* **Task goal**: Return all of the data that follows precisely, leaving every image out.

+++

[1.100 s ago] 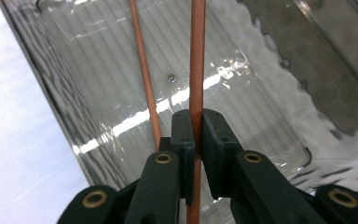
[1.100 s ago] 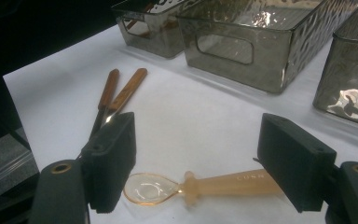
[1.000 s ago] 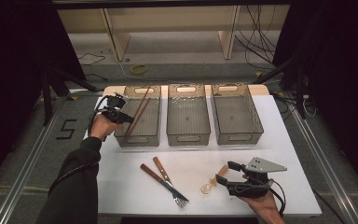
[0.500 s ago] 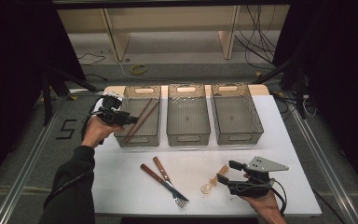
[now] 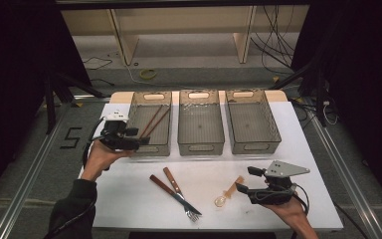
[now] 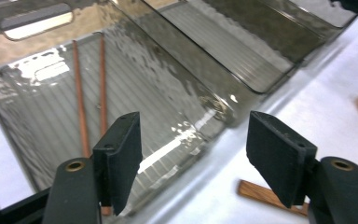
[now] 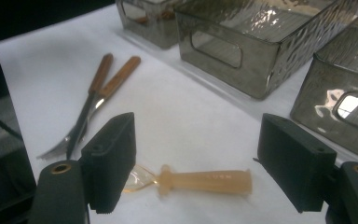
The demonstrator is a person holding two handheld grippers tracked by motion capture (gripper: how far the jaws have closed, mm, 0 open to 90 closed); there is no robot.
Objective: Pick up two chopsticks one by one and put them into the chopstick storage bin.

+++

* **Solution for this exercise**:
[1.100 s ago] 
[1.100 s ago] 
[1.000 s ago] 
[0.500 s ago] 
[now] 
[now] 
[now] 
The demonstrator is a person holding two handheld grippers tracked by motion capture (gripper: how far the jaws have closed, mm, 0 open to 90 closed); there is no robot.
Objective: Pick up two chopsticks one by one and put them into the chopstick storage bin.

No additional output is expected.